All but a few of the graduates from Baldwin Senior High have applied to and been accepted by a range of universities in the state of Michigan, according to The Atlantic, thanks to the Baldwin Promise fund that was set up six years ago.

The idea for the Baldwin Promise was started by resident Rich Simonson in 2009, when he proposed that the people of Baldwin each pay $500 to put into a fund for the town’s children’s university fees, as a way of investing in the community.
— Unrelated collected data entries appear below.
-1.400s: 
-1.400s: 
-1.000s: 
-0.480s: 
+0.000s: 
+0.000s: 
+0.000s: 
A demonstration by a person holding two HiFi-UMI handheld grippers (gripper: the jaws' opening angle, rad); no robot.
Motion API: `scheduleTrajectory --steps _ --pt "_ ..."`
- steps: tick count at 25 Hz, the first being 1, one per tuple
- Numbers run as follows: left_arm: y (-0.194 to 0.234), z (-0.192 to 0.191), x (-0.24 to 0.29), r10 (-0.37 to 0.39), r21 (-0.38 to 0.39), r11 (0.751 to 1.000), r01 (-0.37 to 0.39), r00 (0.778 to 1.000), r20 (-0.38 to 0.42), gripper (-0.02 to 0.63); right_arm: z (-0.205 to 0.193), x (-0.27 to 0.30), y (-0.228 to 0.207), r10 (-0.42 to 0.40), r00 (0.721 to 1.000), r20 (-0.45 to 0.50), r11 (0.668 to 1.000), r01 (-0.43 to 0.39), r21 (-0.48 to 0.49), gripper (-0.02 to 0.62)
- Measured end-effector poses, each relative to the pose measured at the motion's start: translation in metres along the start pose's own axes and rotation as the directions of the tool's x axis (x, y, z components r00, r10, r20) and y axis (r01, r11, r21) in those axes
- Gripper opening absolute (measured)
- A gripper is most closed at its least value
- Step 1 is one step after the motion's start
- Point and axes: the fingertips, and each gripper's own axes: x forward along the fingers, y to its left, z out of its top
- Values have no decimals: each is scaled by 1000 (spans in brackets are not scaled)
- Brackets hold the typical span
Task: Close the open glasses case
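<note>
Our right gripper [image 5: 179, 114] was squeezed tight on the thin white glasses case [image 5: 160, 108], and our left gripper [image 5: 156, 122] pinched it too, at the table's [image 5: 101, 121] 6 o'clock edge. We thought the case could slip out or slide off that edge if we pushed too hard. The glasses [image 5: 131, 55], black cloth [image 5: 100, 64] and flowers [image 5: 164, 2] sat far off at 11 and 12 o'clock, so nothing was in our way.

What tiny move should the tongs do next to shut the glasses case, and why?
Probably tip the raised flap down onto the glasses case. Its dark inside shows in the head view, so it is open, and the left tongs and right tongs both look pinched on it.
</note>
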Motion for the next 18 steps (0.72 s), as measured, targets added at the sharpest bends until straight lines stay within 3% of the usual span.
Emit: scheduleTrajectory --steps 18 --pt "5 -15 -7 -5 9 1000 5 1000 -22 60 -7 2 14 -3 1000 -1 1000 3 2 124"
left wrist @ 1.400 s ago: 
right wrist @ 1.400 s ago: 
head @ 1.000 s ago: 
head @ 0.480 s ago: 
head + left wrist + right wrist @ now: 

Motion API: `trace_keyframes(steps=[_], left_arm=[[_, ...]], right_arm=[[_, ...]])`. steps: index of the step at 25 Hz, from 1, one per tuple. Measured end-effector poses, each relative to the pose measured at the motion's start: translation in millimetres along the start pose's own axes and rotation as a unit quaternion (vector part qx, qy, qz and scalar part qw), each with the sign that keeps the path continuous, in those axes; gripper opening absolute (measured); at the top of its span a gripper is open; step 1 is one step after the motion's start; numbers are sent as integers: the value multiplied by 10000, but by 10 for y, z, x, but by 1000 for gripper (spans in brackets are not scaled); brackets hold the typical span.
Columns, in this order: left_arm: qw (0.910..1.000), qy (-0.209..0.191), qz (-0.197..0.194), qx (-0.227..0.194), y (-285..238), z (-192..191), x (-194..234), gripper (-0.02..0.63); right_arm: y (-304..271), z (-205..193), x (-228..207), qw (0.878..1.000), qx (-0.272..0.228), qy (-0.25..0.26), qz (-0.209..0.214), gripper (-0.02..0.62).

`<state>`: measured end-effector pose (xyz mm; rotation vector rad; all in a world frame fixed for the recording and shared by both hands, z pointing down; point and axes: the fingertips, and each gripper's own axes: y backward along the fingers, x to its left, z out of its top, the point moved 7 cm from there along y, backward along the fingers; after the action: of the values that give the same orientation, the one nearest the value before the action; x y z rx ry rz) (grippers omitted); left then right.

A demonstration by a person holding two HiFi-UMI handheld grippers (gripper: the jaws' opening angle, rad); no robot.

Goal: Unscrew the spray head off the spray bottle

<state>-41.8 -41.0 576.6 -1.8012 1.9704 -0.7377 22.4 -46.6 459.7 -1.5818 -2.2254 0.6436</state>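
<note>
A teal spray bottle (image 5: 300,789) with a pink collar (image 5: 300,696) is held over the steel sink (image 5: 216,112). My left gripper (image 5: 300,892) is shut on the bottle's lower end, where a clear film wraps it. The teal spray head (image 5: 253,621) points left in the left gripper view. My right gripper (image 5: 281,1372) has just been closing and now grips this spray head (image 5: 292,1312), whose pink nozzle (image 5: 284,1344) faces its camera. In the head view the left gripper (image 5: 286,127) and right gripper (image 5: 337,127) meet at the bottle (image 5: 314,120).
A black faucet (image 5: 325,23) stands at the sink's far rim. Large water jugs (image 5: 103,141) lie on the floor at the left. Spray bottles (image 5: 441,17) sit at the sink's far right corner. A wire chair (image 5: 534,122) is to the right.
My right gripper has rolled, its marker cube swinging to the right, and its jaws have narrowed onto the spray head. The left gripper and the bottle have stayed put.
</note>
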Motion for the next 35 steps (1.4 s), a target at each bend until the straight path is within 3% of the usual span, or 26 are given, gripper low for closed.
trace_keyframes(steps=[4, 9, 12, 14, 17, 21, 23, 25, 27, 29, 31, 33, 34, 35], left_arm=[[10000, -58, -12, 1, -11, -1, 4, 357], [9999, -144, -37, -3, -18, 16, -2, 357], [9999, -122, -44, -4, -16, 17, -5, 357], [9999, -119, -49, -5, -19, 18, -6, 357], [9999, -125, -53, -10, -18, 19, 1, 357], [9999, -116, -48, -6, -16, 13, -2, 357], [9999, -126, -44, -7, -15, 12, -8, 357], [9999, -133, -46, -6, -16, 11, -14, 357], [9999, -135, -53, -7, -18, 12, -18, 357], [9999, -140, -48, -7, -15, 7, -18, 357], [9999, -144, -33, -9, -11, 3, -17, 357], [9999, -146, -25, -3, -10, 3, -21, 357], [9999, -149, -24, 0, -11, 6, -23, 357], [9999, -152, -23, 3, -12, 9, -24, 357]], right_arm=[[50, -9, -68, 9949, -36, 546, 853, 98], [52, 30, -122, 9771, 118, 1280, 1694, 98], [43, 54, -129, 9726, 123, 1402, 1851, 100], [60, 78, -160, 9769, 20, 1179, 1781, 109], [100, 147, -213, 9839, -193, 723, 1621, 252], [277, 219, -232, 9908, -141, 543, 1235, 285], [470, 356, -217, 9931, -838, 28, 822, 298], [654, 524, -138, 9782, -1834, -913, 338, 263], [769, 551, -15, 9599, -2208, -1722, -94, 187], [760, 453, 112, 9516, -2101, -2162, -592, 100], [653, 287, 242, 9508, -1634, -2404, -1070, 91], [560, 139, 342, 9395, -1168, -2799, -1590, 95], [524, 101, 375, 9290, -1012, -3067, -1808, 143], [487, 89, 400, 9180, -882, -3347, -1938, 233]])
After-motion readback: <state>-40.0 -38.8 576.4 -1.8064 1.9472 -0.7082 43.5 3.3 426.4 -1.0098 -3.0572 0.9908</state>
After a fundraising campaign, more than $120,000 was raised through various avenues.

The same year the state of Michigan created 10 ‘promise zones’, which intended to spur economic development in high poverty areas, which would then encourage students to seek out and be able to afford higher education.

Baldwin has been designated a Michigan promise zone, but the Baldwin Promise “goes beyond what the state statute’s minimum requires” by providing a scholarship of up to £5,000 per year for four years for every graduate of Baldwin High School “regardless of merit or need,” the site states.

The scholarship can be used for any public university, community college, or private college in Michigan, and can be used alongside other grants or scholarships for students to pay for their tuition fees.

Not only has the Baldwin Promise dramatically changed the number of high school graduates applying for and being accepted to university – up from only 12 in a class of 32 in 2005 – it has also changed children’s attitudes towards their future opportunities, helping them to begin considering the possibility of attending university from a young age, The Atlantic reports.